Qualitative variables are dummy-converted so that this method can be used. If there are 3 categories in 1 column, 3 columns of data will be created.
In the example below, the variables X1 to X9 are quantitative variables and the variable X10 is a qualitative variable.

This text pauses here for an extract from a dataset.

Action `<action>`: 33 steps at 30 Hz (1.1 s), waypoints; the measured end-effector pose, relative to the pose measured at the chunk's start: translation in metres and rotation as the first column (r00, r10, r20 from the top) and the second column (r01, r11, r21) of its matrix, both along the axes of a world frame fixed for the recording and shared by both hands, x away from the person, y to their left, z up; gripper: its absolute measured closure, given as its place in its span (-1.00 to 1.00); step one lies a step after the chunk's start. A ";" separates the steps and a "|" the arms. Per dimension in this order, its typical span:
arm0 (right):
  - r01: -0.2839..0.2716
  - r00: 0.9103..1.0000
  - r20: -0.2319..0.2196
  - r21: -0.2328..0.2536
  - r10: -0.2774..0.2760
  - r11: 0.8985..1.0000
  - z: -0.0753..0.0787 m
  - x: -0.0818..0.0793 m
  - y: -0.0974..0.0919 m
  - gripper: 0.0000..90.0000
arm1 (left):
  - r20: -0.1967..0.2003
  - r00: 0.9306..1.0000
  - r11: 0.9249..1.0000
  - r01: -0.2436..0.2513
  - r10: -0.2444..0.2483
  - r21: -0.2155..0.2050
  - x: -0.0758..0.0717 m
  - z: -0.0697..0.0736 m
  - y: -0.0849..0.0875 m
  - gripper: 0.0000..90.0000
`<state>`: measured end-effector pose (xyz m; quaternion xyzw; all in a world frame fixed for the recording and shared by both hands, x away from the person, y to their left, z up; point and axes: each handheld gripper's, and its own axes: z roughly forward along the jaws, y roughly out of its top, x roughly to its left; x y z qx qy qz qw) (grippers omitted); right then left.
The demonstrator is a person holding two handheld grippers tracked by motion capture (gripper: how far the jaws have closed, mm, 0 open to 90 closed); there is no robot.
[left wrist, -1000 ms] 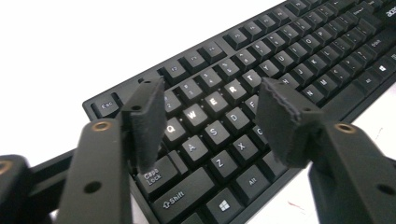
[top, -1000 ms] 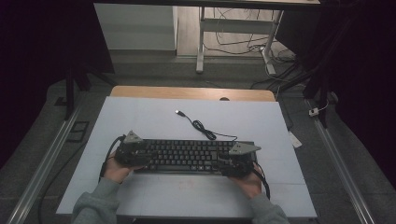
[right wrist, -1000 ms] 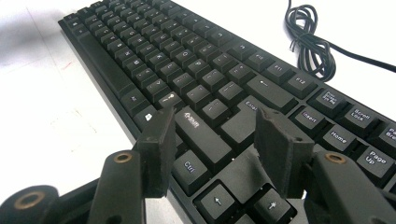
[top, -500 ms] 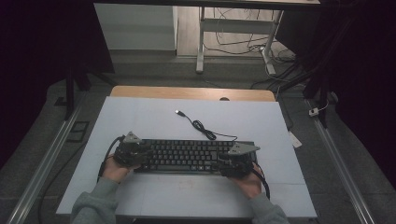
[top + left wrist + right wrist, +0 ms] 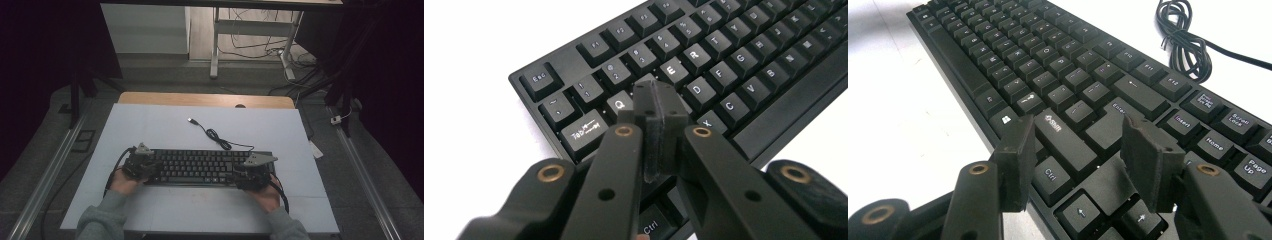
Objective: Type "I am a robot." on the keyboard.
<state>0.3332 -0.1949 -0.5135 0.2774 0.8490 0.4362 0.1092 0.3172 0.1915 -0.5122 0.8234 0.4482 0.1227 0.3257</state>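
A black keyboard lies across the white mat, and its cable curls away to a USB plug. My left gripper is over the keyboard's left end. In the left gripper view the keyboard fills the background and the left gripper hovers by the Q and W keys. Its jaws have just been closing and now meet pad to pad with nothing between them. My right gripper is at the right end. In the right gripper view the right gripper stands open above the right Shift and Ctrl keys of the keyboard.
The white mat covers a wooden table, with bare mat beyond and in front of the keyboard. The coiled cable lies just behind the function keys. Desk legs and loose cables stand on the floor beyond the table.
The left gripper has shifted very slightly at the keyboard's left end. The right hand and the keyboard have stayed put.
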 end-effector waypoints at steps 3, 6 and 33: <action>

Line graphs by variable can be roughly divided into a method of superimposing on one graph and a method of creating a graph by variable. For those who create a graph by variable, the number of variables is large in the case of the following method. It takes a lot of time to draw a graph. Depending on the PC, it may freeze. I haven't found an easier way to use this graph in R. If you want to use this graph, it is easier to use Python, Pandas Plot (matplotlib) , or Excel sparkline .
import os #
import pandas as pd #
os.chdir("C:\\PyTest") #
df= pd.read_csv("Data.csv" , engine='python')#
df2 = pd.get_dummies(df)#
df2.plot()#
import os #
import pandas as pd #
os.chdir("C:\\PyTest") #
df= pd.read_csv("Data.csv" , engine='python')#
df2 = pd.get_dummies(df)#
df2.plot(subplots=True, sharey=True)#
import os #
import pandas as pd #
os.chdir("C:\\PyTest")#
df= pd.read_csv("Data.csv" , engine='python')#
df2 = pd.get_dummies(df)#
df2.plot(subplots=True)#
import os #
import pandas as pd #
import matplotlib.pyplot as plt#
import seaborn as sns #
%matplotlib inline
sns.set(font='HGMaruGothicMPRO') #
os.chdir("C:\\PyTest") #
df= pd.read_csv("Data.csv" , engine='python')#
df2 = pd.get_dummies(df)#
sns.heatmap(df2) #
In each variable, the average 0, standard deviation 1 standardization from it, and in the graph. When variables with very different values ??are included, you can see what each variable looks like.
import os #
import pandas as pd #
import matplotlib.pyplot as plt#
import seaborn as sns #
from sklearn import preprocessing #
%matplotlib inline
sns.set(font='HGMaruGothicMPRO') #
os.chdir("C:\\PyTest") #
df= pd.read_csv("Data.csv" , engine='python')#
df2 = pd.get_dummies(df)#
df3 = preprocessing.scale(df2)#
sns.heatmap(df3) #
For each variable, normalize to a minimum value of 0 and a maximum value of 1, and then graph. The effect is similar to standardization. If qualitative variables are mixed, it is easier to see the appearance of 0 and 1 here.
import os #
import pandas as pd#
import matplotlib.pyplot as plt#
import seaborn as sns #
from sklearn import preprocessing #
%matplotlib inline
sns.set(font='HGMaruGothicMPRO') #
os.chdir("C:\\PyTest") #
df= pd.read_csv("Data.csv" , engine='python')#
df2 = pd.get_dummies(df)#
df3 = preprocessing.minmax_scale(df2)#
sns.heatmap(df3) #
With Plotly, you can magnify a part of it. Time-series data with many waveforms is convenient because the waveforms are crushed and difficult to understand if there are many waveforms, but you can magnify and view any place. Also, Plotly is attractive because it is very light in operation.
import os #
import pandas as pd #
import plotly.express as px#
import plotly.io as pio#
os.chdir("C:\\PyTest") #
df= pd.read_csv("Data2.csv" , engine='python')#
df['X']=df.index #
fig = px.line(x = df['X'], y = df['Y'])#
fig.show()#
* This image is a copy of the Jupyter Notebook screen Therefore, it cannot be scaled. You can zoom in and out on the Jupyter Notebook screen.